La Ville de Waterloo vient tout juste de terminer la construction d’une route dans son deuxième parc industriel, et voilà que les terrains se vendent comme des petits pains chauds. (LA VOIX DE L’EST, ALAIN DION/LA VOIX DE L’EST, ALAIN DION)
La Ville de Waterloo vient tout juste de terminer la construction d’une route dans son deuxième parc industriel, et voilà que les terrains se vendent comme des petits pains chauds. Une situation inattendue, mais qui réjouit les responsables du projet.
« Je ne croyais pas que ça allait débouler aussi rapidement. On avait une certaine demande pour des terrains industriels, mais du moment où les premiers lots se sont vendus, ça s’est activé et une bonne partie des autres ont été écoulés à leur tour », note Louis Verhoef, directeur général et greffier de la Ville de Waterloo.
Situé à la sortie 88 de l’autoroute 10, le parc se nomme Horizon Waterloo, évoquant le nom du boulevard sur lequel il se trouve. Des 40 lots offerts, il n’en reste que 4 de disponibles.
Ce succès n’est pas étranger au fait qu’un investisseur se soit prévalu des 23 lots que constitue la deuxième phase de l’aménagement du parc industriel. L’identité de cet homme d’affaires ne peut être dévoilée pour le moment.
« Cela représente au-delà de 3 millions de pieds carrés en terrain. C’est vraiment une importante acquisition pour l’acheteur, mais également pour la Ville », avance M. Verhoef.

Il est également impossible de savoir qui viendra s’installer sur ces terrains. Des négociations sont en cours avec le promoteur en question et une entreprise pour la faire venir à Waterloo, et l’investisseur ne souhaite pas parler aux médias avant l’aboutissement des discussions.
« De l’emploi et de la richesse »
Parmi les entreprises ayant déjà emménagé dans le parc industriel, à noter la présence des Quais de l’Estrie, des Équipements Ault et du Groupe Apogée. Des antennes de Vidéotron, Xplornet et Rogers sont également sur le site.

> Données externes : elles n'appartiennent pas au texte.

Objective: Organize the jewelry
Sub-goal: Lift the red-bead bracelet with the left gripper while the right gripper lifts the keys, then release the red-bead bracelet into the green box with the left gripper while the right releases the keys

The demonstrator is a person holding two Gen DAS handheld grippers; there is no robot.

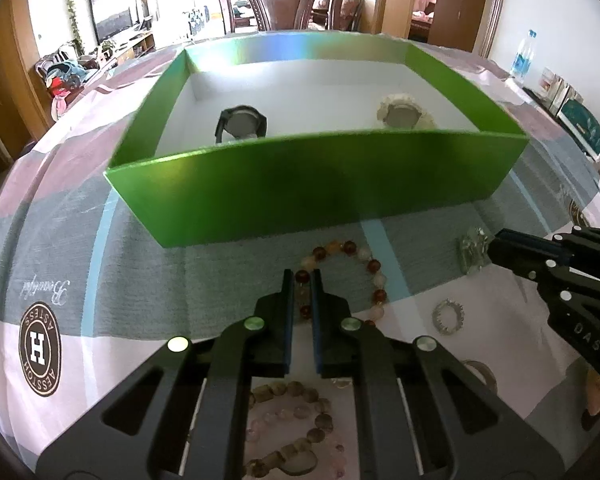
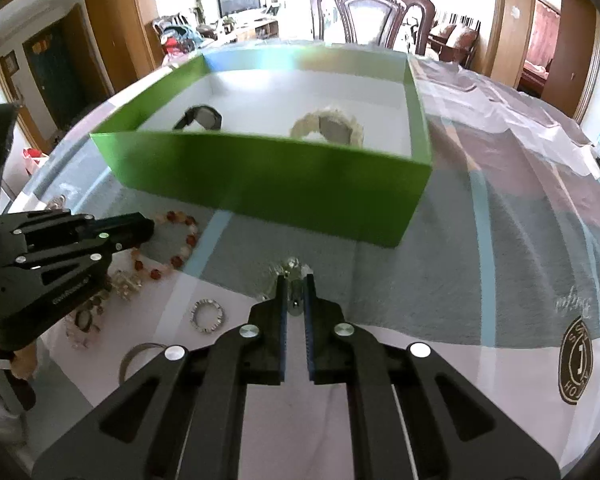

« On est vraiment heureux d’accueillir des gens dynamiques qui ont des projets. Ça crée de l’emploi et de la richesse. C’est bénéfique pour tout le monde », s’enthousiasme le directeur général de Waterloo.
Ce projet, amorcé il y a quatre ans, est le fruit de démarches qui ont abouti récemment. La deuxième partie du parc traverse un milieu humide, il a donc fallu que la Ville fasse des demandes aux ministères de l’Environnement et de la Lutte contre les changements climatiques, ainsi que des Forêts, de la Faune et des Parcs, pour bien faire les choses.
Le certificat d’autorisation accordé, la municipalité a entrepris de construire le chemin d’accès, tout en respectant les milieux naturels présents. C’est au-delà de cette route que se trouvent tous les lots achetés par le même promoteur.
Les démarches ont commencé en 2019. La construction de la route a été entamée tout de suite après les actuelles vacances de la construction et s’est terminée quelques semaines plus tard.
« Présentement, il nous reste quatre lots. On peut cependant les arranger selon les besoins des entrepreneurs. Ils peuvent être divisés ou joints. On est vraiment flexible au niveau du lotissement », conclut Louis Verhoef.